Exercise requirements.
Nothing other than the lines from the one containing "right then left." through the last line of the data below should be output, each reproduced exactly.

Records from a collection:
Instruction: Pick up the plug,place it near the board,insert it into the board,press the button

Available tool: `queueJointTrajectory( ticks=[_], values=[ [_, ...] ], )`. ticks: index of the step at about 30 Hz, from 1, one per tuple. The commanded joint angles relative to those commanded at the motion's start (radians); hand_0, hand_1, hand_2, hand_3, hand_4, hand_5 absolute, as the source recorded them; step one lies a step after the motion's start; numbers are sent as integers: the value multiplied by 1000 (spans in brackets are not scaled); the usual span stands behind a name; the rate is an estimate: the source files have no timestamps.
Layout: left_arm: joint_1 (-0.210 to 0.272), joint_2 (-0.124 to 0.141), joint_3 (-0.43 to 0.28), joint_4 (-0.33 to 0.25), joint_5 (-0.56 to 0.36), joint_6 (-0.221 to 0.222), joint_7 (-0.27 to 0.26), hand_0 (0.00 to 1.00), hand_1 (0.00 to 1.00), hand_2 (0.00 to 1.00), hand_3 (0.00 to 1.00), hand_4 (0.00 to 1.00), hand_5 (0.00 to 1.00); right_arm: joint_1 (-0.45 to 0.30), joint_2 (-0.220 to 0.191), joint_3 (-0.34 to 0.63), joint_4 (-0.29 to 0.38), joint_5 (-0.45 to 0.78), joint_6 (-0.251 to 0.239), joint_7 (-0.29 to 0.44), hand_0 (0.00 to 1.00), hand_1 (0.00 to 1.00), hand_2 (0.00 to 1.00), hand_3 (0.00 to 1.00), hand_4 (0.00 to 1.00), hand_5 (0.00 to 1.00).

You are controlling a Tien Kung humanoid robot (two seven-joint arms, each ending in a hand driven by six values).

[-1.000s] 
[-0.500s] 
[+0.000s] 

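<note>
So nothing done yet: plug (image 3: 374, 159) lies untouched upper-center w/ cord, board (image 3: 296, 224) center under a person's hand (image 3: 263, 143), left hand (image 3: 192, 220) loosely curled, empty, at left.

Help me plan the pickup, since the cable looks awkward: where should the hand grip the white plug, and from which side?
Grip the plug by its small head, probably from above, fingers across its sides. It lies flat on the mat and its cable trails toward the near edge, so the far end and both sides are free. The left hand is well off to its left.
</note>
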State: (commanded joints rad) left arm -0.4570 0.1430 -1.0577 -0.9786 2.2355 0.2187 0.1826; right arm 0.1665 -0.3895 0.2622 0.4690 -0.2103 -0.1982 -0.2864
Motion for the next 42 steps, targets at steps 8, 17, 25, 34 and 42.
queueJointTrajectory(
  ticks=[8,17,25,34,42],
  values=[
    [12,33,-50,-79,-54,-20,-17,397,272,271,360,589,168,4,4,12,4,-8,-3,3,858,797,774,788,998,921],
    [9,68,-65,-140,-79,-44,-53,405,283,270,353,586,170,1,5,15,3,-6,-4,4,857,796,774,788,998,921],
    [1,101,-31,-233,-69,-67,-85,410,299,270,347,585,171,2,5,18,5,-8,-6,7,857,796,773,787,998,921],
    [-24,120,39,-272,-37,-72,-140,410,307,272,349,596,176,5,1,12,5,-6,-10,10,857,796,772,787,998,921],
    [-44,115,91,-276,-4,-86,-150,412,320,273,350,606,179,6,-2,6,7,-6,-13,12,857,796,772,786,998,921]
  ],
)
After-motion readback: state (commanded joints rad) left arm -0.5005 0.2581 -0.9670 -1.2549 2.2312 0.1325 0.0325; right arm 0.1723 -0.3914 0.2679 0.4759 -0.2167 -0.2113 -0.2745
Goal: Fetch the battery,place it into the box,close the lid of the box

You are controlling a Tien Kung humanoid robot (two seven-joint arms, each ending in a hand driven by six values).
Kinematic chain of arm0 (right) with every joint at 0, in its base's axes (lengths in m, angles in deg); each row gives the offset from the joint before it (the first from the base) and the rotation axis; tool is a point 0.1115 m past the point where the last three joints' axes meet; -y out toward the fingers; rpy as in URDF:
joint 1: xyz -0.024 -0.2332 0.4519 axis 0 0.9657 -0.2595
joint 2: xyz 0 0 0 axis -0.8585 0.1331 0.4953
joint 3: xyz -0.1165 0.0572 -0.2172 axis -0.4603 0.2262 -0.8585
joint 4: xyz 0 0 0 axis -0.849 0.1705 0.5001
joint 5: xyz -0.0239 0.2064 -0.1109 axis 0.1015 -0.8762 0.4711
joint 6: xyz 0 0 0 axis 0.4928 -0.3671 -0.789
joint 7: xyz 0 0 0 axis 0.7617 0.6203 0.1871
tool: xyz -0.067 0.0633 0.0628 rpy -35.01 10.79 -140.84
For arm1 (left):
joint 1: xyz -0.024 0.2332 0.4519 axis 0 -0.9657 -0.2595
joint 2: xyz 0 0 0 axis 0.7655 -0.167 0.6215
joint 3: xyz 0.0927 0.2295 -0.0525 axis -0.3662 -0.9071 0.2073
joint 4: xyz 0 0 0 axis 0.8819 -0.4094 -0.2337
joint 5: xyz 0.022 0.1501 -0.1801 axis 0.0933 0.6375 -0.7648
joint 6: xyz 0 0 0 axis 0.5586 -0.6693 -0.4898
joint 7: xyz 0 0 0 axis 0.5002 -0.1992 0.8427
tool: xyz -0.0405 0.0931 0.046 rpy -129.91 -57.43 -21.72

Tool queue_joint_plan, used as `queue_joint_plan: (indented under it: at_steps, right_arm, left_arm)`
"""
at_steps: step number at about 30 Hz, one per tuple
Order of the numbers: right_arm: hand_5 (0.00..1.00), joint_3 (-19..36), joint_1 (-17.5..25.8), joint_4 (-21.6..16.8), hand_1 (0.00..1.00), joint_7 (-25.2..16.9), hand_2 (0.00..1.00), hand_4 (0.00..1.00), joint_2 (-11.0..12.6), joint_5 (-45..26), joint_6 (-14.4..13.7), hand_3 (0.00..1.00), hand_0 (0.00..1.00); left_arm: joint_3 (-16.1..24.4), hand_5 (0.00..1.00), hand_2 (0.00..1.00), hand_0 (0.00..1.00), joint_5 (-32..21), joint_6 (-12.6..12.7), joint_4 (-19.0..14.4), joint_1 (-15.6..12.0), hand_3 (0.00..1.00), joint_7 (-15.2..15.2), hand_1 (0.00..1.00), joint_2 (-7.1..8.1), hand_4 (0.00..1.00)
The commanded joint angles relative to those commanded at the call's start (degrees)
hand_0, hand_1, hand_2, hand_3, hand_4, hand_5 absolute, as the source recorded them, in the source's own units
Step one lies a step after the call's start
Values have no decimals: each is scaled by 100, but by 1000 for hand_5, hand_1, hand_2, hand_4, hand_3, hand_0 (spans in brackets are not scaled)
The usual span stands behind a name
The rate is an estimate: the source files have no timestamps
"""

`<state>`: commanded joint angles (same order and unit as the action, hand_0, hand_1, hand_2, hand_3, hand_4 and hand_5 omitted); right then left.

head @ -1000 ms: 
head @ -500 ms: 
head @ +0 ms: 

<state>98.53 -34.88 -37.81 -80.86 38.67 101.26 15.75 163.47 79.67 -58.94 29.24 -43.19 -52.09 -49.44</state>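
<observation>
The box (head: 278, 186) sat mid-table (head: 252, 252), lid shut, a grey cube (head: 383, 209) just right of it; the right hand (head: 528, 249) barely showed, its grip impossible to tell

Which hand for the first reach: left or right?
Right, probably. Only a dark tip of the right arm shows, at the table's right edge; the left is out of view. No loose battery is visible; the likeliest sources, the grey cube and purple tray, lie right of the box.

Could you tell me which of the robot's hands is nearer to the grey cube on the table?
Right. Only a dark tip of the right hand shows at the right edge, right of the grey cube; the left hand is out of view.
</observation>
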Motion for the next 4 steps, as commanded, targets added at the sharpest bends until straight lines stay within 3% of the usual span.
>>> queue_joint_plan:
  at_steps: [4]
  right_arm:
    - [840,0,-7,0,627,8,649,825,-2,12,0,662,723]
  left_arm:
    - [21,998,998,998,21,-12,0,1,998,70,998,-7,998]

Solved problem.
`<state>`: commanded joint angles (same order and unit as the action, hand_0, hand_1, hand_2, hand_3, hand_4 and hand_5 omitted); right then left.

head @ -1000 ms: 
head @ -500 ms: 
head @ +0 ms: 

<state>98.53 -34.88 -37.81 -80.86 38.67 101.26 15.75 163.47 79.67 -58.94 29.24 -43.19 -52.09 -49.44</state>
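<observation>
The box (head: 278, 186) sat mid-table (head: 252, 252), lid shut, a grey cube (head: 383, 209) just right of it; the right hand (head: 528, 249) barely showed, its grip impossible to tell

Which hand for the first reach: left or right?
Right, probably. Only a dark tip of the right arm shows, at the table's right edge; the left is out of view. No loose battery is visible; the likeliest sources, the grey cube and purple tray, lie right of the box.

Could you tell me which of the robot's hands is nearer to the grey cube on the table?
Right. Only a dark tip of the right hand shows at the right edge, right of the grey cube; the left hand is out of view.
</observation>
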Motion for the next 4 steps, as commanded, targets added at the sharpest bends until straight lines stay within 3% of the usual span.
>>> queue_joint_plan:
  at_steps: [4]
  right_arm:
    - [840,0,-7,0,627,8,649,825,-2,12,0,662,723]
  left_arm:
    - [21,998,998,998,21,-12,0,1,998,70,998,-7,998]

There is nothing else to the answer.